Qui a décidé que Charlemagne serait empereur ? Robert Folz raconte l'an 800.

Le Couronnement impérial de Charlemagne paraît en 1964. Pour Robert Folz, la question est de savoir comment et pourquoi le roi des Francs fut promu à une dignité éteinte depuis trois siècles, devenant ainsi le successeur des anciens Césars : d’où lui vient cette idée d’empire ? Est-ce une volonté de sa part ? Une décision du pape ? Folz montre d’abord que la partie la plus importante du règne de Charlemagne 768-814 se situe avant son couronnement. A partir de 772, Charlemagne agrandit le royaume franc jusqu’à en faire le plus grand territoire de l’Occident. C’est un royaume bien administré. Le roi se montre le protecteur vigilant et autoritaire de l’Église.

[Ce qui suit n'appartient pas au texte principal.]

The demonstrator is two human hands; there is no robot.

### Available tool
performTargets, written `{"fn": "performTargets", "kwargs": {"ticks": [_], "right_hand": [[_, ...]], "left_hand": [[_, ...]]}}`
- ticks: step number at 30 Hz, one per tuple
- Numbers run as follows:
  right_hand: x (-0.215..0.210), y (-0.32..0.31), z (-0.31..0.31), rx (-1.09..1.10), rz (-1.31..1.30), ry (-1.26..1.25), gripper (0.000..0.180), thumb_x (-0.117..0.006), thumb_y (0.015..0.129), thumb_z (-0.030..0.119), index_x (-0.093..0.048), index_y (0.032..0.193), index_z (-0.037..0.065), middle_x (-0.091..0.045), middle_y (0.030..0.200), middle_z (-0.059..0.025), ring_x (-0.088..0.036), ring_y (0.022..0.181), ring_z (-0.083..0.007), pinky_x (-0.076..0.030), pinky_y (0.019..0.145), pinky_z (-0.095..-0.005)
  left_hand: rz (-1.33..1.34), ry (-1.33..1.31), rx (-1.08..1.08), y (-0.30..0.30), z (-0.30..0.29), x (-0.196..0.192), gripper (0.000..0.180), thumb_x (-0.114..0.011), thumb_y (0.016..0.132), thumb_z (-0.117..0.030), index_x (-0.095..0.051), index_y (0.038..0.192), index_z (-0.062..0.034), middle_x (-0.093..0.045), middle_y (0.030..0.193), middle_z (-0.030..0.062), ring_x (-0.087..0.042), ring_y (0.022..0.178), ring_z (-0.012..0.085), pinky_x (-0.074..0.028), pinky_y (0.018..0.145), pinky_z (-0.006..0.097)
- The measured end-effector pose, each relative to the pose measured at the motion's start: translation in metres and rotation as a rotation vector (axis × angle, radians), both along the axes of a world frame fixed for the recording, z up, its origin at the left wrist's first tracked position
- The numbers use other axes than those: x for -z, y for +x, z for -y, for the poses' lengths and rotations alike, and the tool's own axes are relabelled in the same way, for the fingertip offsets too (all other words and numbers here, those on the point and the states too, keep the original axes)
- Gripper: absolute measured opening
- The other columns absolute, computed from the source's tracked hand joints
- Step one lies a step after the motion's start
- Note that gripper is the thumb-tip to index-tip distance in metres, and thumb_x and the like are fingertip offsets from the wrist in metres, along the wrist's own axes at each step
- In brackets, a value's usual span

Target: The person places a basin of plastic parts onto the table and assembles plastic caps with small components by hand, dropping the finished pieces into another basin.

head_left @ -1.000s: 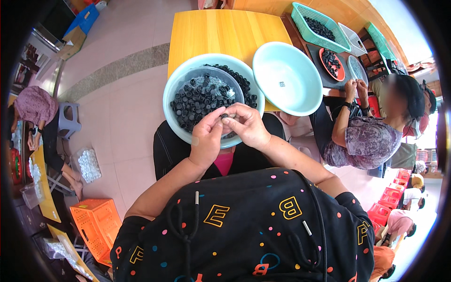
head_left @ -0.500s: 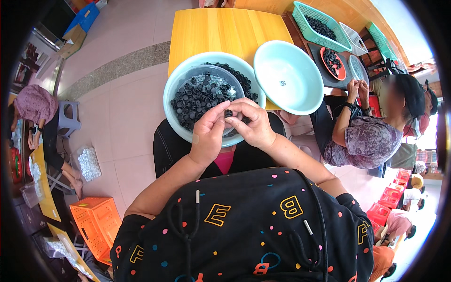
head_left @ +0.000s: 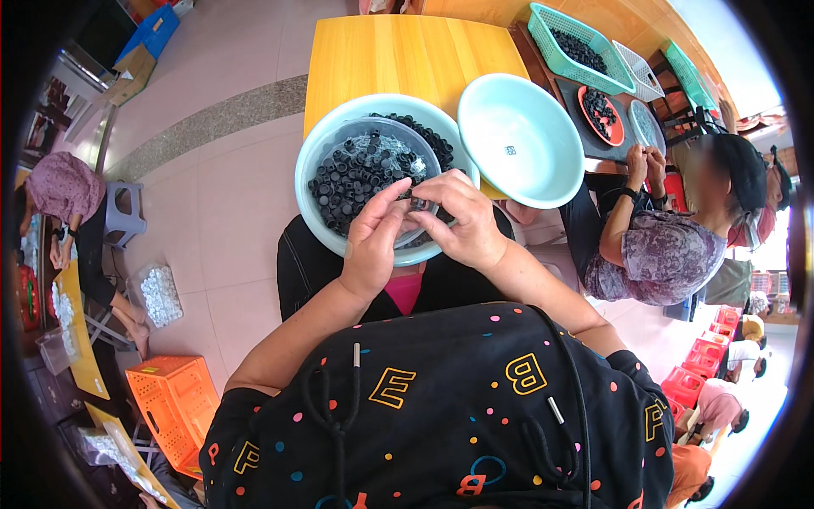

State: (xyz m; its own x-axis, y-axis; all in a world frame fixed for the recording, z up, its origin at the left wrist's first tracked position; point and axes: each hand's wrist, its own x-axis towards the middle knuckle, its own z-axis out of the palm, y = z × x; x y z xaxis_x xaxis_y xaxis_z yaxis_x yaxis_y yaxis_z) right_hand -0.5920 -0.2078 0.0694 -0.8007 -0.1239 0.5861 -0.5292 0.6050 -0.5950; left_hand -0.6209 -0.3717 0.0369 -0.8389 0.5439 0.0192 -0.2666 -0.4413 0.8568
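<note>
Moved: both hands sit slightly lower over the basin than half a second ago, fingertips still meeting.
Left hand (head_left: 373, 242): fingers pinched together on a small black plastic cap (head_left: 410, 197), thumb side toward the right hand.
Right hand (head_left: 462, 222): fingers curled, gripping the same cap from the opposite side, touching the left fingertips.
Under the hands: round pale-blue plastic basin (head_left: 315, 146) heaped with small black plastic caps (head_left: 352, 174).
Beyond the right hand: empty pale-blue round bowl (head_left: 519, 140) on the yellow wooden tabletop (head_left: 398, 55).

Black dotted top (head_left: 441, 416), coloured letters
</note>
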Motion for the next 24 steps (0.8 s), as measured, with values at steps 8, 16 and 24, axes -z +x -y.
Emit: {"fn": "performTargets", "kwargs": {"ticks": [8,16,24], "right_hand": [[0.001,0.000,-0.005,0.102,-0.012,0.014,0.028,-0.073,0.068,-0.001,-0.063,0.094,0.001,-0.065,0.088,-0.0114,-0.060,0.078,-0.0282,-0.050,0.070,-0.0350],[0.005,-0.006,-0.020,0.049,0.615,-1.134,0.015,-0.062,0.088,0.009,-0.062,0.101,0.001,-0.061,0.081,-0.0030,-0.053,0.065,-0.0100,-0.043,0.058,-0.0217],[0.003,-0.010,-0.034,-0.177,0.839,-1.734,0.023,-0.055,0.088,0.012,-0.059,0.101,-0.006,-0.061,0.079,-0.0074,-0.054,0.068,-0.0148,-0.044,0.057,-0.0239]], "left_hand": [[-0.031,-0.087,-0.031,-0.001,0.002,0.008,0.036,-0.043,0.099,-0.010,-0.047,0.133,-0.0010,-0.063,0.113,0.0101,-0.058,0.096,0.0122,-0.047,0.089,0.028],[-0.064,-0.172,-0.036,-0.003,0.002,0.006,0.036,-0.044,0.098,-0.010,-0.048,0.133,-0.0011,-0.062,0.112,0.0102,-0.056,0.093,0.0120,-0.046,0.088,0.028],[-0.061,-0.217,-0.014,-0.003,0.001,0.003,0.037,-0.046,0.096,-0.009,-0.049,0.133,-0.0024,-0.060,0.113,0.0090,-0.055,0.093,0.0105,-0.045,0.087,0.027]]}}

L’idée d’empire chrétien-romain ou chrétien-franc est familière à une élite intellectuelle bien avant le couronnement impérial.

Vers la fin de l’an 800, Charlemagne se rend à Rome pour y rétablir l’ordre. Le pape Léon III lui propose le titre d’empereur. Le jour de Noël, alors que Charles se lève devant la tombe de saint Pierre, le pape, devançant l’acclamation du peuple, et inversant le rite byzantin, le couronne de ses propres mains. Charlemagne est mécontent car il devient ainsi tributaire du pape. Or si pour lui l’unité de l’empire est fondée sur l’universalisme de l’Église, la réalité du pouvoir demeure franque.

Le traité de Verdun, en 843, sonne le glas de son empire mais l’image de Charlemagne reste vivace dans la mémoire collective. L’idée même d’empire permet aux juristes des xiiie et xive siècles de dégager la doctrine de la puissance absolue du roi de France. En un mot, l’héritage de Charlemagne serait la France elle-même.